The Exposure Draft deals with the accounting assessment of whether
PFI transactions should be "on" or "off" the
public sector balance sheet. Mike O’Brien, Managing Director
of Healthcare Group, has submitted comments on this Exposure Draft
as follows:
"THE PRIVATE FINANCE INITIATIVE EXPOSURE DRAFT
– DECEMBER 1997"
I am responding to the request for comments on the
Private Finance Initiative Exposure Draft.
I am a Chartered Accountant (FCA) and the Managing
Director of Healthcare Group Limited, a company specialising in
the co-ordination and management of private sector consortia proposals
for NHS PFI projects. My comments are based on my detailed knowledge
and experience of NHS PFI projects.
What payments and variations are relevant?
The basic tenet of PFI is that the public sector ("purchaser")
contracts with the private sector ("operator") to provide
a service solution, which offers (a) better value for money ("VFM")
and (b) less risk to the purchaser, than a publicly funded solution.
When bidding for NHS PFI projects each potential operator
expects to undertake an integrated service-based approach to the
design and construction phase of the project. The design is primarily
influenced by (a) the purchaser’s output requirements combined
with (b) the operator’s service solutions to the purchaser’s
output requirements.
This means that each potential operator is likely
to propose a different site layout and size/shape of buildings with
cheaper/more expensive building design/methods/materials. Each potential
operator is intending to provide the full service for the entire
contact period (generally 25/30 years) and there are many areas
where initial design input (even if involving significantly higher
construction costs) may lead to a long term reduction in annual
costs; and consequent better value for money for the purchaser.
The operator is normally required to maintain the
buildings to a specified standard throughout the contract term and
is financially penalised if this is not achieved. This maintenance
obligation significantly influences the "lifecycle" design
of the buildings. As an example, the frequency of lift/roof replacement
in a hospital will have major cost implications for the operator,
which will not be recoverable from the purchaser.

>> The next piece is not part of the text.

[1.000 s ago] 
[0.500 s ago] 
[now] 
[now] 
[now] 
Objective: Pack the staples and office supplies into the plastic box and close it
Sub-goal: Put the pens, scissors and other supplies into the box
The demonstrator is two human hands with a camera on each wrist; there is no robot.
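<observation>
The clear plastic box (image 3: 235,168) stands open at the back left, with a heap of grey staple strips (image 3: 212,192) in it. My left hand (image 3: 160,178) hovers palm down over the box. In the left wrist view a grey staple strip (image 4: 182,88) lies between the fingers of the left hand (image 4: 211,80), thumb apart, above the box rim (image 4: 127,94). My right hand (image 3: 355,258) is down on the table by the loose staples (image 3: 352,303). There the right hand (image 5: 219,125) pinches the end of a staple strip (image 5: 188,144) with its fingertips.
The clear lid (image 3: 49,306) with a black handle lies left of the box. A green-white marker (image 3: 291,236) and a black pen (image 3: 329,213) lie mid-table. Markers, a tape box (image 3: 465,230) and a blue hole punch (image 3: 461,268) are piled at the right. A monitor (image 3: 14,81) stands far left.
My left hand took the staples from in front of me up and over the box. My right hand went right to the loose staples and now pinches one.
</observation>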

Soft services (catering, cleaning, laundry etc) also
have design/cost implications that need to be addressed as part
of the design process. For example, the long term cost of catering
will depend on whether a full kitchen is included within a new hospital
(a common alternative being the purchase and re-heating of pre-prepared
food at ward level). Equally the cost of cleaning will depend on
the size of the buildings and the building materials used; which
are aspects addressed as part of the design process.
As a potential operator we need to consider all aspects
of an integrated service solution and make proposals to purchasers
that offer best value for money and transfer of risk over the (25/30
year) life of a contract. It is my understanding that the concept
of a "unitary" payment is intended, inter alia, to recognise
the integrated nature of PFI proposals. The Exposure Draft (paragraph
F11) recognises the relationship between service costs and design
in the context of roads, but does not recognise that this relationship
is even stronger in PFI hospital projects.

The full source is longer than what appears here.